◆ What the exercise asks: Scan the material that follows. Copy every line containing the word "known".

◆ Data to process:
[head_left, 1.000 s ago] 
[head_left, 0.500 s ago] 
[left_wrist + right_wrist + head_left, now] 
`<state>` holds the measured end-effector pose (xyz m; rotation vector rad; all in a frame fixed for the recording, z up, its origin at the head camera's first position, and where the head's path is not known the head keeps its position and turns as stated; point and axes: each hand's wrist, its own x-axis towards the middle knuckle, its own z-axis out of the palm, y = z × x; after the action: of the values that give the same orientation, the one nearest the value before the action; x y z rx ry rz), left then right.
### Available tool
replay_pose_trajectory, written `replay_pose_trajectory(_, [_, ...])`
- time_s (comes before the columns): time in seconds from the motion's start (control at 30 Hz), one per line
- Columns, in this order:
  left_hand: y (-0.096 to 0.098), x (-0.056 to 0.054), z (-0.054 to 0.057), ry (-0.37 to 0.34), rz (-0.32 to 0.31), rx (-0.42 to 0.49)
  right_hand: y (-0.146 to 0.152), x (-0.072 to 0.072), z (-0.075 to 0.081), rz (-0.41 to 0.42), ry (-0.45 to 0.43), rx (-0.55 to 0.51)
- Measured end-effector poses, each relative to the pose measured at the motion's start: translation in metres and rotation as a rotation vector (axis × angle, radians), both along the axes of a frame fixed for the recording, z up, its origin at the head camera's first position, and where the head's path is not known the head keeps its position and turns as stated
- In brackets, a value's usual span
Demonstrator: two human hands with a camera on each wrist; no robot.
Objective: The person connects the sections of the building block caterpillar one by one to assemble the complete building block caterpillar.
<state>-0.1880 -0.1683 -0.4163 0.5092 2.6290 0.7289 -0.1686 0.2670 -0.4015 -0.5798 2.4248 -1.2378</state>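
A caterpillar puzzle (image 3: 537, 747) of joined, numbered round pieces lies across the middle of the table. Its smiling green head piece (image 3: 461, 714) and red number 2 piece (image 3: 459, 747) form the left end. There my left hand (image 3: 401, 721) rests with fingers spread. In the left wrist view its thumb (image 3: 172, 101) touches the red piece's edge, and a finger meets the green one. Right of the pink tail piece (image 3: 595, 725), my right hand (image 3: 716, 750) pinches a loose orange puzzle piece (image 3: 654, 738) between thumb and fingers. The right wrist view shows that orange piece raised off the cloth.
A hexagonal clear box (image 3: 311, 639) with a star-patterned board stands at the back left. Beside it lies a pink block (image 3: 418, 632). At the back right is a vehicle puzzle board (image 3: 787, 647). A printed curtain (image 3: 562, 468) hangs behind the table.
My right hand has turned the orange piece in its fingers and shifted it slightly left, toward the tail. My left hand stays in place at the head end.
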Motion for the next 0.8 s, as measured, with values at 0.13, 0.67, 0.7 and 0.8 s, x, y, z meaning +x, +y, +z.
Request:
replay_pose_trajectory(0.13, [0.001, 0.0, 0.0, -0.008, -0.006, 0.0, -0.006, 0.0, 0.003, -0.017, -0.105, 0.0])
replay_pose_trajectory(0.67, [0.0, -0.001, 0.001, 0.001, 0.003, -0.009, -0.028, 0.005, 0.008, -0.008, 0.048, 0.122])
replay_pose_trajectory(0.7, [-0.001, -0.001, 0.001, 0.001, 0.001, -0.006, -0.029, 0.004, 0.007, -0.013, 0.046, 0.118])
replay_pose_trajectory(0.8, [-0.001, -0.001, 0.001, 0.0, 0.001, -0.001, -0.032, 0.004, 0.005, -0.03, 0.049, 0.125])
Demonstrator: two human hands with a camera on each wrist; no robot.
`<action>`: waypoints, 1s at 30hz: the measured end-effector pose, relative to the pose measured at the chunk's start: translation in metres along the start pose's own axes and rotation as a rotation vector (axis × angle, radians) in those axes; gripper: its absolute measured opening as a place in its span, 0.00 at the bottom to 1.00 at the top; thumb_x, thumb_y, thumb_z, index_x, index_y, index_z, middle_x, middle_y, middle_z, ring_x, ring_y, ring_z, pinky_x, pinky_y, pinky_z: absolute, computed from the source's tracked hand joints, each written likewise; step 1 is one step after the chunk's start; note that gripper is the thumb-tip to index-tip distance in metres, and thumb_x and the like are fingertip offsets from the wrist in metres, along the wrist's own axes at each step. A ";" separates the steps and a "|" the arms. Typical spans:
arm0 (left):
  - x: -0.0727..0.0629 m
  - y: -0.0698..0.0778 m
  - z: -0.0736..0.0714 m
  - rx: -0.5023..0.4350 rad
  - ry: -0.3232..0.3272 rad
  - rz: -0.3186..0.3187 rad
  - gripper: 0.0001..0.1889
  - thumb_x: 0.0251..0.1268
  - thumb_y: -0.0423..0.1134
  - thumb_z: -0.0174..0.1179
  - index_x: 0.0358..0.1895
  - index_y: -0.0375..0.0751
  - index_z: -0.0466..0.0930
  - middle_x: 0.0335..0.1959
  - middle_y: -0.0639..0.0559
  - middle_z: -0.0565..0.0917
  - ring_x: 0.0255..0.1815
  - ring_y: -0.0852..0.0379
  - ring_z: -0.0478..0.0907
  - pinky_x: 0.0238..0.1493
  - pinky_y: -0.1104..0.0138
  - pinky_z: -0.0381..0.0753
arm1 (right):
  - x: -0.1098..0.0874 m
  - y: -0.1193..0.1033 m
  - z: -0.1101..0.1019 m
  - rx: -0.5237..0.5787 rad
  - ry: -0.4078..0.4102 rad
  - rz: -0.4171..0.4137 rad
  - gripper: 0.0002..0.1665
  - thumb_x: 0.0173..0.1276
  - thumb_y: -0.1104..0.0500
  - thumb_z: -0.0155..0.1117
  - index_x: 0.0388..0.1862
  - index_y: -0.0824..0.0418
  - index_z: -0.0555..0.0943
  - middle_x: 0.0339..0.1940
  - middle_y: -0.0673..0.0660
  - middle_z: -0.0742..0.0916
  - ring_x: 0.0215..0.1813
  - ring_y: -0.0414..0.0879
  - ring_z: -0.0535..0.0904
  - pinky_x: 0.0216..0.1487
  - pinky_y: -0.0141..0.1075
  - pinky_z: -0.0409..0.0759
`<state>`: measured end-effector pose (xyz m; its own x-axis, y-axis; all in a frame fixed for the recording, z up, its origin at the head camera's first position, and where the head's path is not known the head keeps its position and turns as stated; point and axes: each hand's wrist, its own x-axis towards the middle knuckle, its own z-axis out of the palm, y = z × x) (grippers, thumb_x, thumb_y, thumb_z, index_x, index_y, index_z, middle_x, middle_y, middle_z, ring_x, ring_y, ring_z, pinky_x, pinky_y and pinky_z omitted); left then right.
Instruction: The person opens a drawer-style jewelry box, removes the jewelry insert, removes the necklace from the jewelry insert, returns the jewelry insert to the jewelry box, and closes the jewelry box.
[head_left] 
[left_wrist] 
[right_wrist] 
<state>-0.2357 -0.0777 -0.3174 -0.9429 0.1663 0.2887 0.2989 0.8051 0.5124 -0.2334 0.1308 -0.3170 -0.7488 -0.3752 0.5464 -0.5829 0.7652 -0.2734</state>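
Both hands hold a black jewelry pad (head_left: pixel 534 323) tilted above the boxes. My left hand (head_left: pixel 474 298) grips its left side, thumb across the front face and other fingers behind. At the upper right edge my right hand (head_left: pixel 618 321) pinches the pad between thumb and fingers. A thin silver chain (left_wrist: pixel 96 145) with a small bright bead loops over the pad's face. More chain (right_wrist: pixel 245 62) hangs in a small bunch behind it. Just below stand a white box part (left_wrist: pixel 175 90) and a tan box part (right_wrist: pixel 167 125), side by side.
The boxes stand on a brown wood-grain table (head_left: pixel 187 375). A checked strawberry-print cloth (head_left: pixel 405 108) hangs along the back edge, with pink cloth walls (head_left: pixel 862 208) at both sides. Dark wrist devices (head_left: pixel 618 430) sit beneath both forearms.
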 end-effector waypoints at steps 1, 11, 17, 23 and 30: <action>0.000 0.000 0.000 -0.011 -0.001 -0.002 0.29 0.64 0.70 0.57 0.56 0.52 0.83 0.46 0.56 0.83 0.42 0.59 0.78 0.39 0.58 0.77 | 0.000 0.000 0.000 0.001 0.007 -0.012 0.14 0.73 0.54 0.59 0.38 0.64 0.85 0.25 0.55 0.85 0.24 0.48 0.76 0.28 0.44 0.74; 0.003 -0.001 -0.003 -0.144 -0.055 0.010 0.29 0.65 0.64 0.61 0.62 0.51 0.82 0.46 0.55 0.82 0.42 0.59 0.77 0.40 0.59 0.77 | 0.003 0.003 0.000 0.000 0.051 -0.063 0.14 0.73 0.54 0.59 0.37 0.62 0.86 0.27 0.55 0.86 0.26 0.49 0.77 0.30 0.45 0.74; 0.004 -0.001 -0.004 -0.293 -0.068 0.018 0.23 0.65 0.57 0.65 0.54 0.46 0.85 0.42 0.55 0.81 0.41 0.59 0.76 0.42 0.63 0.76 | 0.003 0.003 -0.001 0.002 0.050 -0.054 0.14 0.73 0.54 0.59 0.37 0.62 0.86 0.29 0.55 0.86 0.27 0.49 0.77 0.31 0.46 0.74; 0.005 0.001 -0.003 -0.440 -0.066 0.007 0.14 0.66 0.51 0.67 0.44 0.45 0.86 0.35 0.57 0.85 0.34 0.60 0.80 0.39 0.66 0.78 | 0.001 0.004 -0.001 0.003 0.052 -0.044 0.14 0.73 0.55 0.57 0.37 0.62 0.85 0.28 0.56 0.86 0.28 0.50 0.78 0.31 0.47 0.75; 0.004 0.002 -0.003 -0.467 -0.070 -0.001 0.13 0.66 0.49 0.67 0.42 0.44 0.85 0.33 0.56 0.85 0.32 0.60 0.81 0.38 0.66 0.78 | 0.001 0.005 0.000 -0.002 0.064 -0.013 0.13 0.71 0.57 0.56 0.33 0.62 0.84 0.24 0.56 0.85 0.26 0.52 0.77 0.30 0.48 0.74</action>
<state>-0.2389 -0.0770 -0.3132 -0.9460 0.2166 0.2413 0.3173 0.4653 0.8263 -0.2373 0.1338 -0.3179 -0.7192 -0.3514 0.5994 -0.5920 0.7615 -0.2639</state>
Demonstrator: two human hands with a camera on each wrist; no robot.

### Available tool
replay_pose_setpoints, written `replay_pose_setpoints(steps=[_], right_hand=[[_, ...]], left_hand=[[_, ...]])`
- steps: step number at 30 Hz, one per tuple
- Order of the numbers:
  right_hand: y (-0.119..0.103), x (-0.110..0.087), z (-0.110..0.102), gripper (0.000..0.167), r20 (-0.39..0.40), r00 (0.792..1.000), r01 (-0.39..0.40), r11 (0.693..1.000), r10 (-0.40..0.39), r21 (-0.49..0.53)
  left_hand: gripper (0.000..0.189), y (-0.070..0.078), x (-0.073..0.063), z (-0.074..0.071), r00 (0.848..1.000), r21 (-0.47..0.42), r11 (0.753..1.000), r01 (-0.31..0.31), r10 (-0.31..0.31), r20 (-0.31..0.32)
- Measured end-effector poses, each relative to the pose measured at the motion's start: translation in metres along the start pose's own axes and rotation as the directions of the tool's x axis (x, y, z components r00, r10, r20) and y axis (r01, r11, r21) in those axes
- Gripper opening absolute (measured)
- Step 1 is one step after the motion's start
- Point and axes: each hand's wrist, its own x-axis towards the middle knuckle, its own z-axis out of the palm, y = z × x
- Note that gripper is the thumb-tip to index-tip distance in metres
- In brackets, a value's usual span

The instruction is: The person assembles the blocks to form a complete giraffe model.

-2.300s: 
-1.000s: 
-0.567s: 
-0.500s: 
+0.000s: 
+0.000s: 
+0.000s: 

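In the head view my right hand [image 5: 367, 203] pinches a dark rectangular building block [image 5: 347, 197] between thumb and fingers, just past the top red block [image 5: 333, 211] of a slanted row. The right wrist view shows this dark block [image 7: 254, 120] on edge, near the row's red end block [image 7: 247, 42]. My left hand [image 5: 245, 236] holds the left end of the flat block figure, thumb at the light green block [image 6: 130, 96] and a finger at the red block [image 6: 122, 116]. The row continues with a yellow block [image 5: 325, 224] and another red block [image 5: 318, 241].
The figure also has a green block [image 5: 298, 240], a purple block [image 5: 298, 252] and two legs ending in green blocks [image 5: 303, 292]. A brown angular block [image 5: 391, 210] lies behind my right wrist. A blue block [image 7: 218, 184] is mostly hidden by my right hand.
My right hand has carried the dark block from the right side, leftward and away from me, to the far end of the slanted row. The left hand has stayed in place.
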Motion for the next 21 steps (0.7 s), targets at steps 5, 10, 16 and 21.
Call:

◆ Finished exercise:
`<state>` holds the measured end-effector pose (xyz m; rotation vector rad; all in a frame fixed for the recording, z up, its origin at the head camera's first position, and where the head's path is not known the head keeps its position and turns as stated; point and axes: each hand's wrist, its own x-axis towards the middle knuckle, its own z-axis out of the palm, y = z × x; after the action: of the values that give the same orientation, the one nearest the value before the action; x y z rx ry rz), left then right.
- Measured end-effector poses, each relative to the pose measured at the motion's start: translation in metres and rotation as a rotation vector (axis × angle, radians), both along the axes of a frame fixed for the recording, z up, its origin at the head camera's first position, and where the head's path is not known the head keeps its position and turns as stated
`<state>`: measured end-effector pose (xyz m; its own x-axis, y-axis; all in a frame fixed for the recording, z up, its origin at the head camera's first position, and where the head's path is not known the head keeps its position and turns as stated; point and axes: each hand's wrist, its own x-axis towards the middle knuckle, its own z-axis out of the palm, y = z × x) (grippers, thumb_x, thumb_y, thumb_z, index_x, index_y, index_z, middle_x, middle_y, middle_z, ring_x, ring_y, ring_z, pinky_x, pinky_y and pinky_z omitted); left then right.

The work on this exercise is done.